The device, developed by Keurig Green Mountain Inc. with help from investor Coca-Cola, will allow consumers to mix individual branded soft drinks at home. Keurig will market the devices along with flavor pods that produce a carbonation-inducing reaction when injected with water. Keurig Cold will complement Keurig’s home coffee brewer, which also uses pods.
“It should be a faster development in terms of household penetration than what it took hot brewers to get to currently,” Kent said during a call with reporters.
Soda sales in the U.S. have declined for 10 straight years, hurt by concerns about excess sugar and artificial sweeteners. Technology like Keurig Cold is among the strategies Atlanta-based Coca-Cola will use to keep people sipping while also attracting new drinkers, Kent said. Keurig coffee brewers are in 20 million U.S. households, according to the company.
“It’s all about the choice,” Kent said. “This allows a practicality for consumers to take more choices to their homes, whether it’s mixers or whether it’s sparkling drinks or whether it’s still drinks.”
In May, Keurig will discuss its plans for home and retail testing, as well as for full U.S. distribution through the end of the year, Kent also said.
Kent said he likes what he has seen so far of the machines and pods, including price, materials and design. Kent also said he’s pleased with the “beverage quality,” the most important factor for a company obsessed with keeping its drinks consistent from Atlanta to Myanmar.
Coca-Cola’s hope for Keurig Cold’s success rides on more than the pods.
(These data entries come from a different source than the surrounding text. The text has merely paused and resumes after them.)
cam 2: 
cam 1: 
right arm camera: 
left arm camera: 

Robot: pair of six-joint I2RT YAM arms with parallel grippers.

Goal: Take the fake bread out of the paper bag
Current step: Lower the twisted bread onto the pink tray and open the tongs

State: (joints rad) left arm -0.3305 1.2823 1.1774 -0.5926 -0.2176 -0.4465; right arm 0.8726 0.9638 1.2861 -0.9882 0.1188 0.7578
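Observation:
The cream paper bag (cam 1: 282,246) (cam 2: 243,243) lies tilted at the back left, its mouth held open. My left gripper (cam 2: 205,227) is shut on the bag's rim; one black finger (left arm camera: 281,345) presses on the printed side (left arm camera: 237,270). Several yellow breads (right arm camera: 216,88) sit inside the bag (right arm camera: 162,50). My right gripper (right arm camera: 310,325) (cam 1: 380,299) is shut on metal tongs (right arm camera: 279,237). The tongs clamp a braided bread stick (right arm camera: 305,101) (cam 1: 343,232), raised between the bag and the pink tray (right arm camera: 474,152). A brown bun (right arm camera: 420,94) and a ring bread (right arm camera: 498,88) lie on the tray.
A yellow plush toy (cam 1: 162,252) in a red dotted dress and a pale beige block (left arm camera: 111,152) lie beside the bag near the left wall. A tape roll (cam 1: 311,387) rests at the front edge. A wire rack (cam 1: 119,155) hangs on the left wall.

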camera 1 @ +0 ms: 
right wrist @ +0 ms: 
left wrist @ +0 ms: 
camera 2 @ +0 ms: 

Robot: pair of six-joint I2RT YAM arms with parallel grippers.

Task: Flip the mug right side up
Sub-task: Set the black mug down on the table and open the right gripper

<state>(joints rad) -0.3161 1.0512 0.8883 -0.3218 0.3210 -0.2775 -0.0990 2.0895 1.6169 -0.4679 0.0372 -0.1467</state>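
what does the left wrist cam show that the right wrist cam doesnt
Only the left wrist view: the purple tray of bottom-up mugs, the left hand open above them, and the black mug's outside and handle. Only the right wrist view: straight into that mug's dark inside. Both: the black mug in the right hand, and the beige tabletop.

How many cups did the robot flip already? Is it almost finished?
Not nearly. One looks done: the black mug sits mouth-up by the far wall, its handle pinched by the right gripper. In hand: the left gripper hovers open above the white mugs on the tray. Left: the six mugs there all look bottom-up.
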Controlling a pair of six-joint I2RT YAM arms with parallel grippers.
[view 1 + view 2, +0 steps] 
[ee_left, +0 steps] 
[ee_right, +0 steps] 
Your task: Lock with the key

Through an entity it calls Atlantic Industries, Coca-Cola is Keurig Green Mountain’s largest shareholder, with a 16 percent stake. Keurig and the world’s biggest soda maker are working under a 10-year agreement signed in February 2014 to collaborate on the device.
PepsiCo Inc., the world’s second-largest soft drink maker, has so far hedged its bet on homemade soda. CEO Indra Nooyi has said the company is evaluating several in-home makers, including one made by SodaStream International Ltd.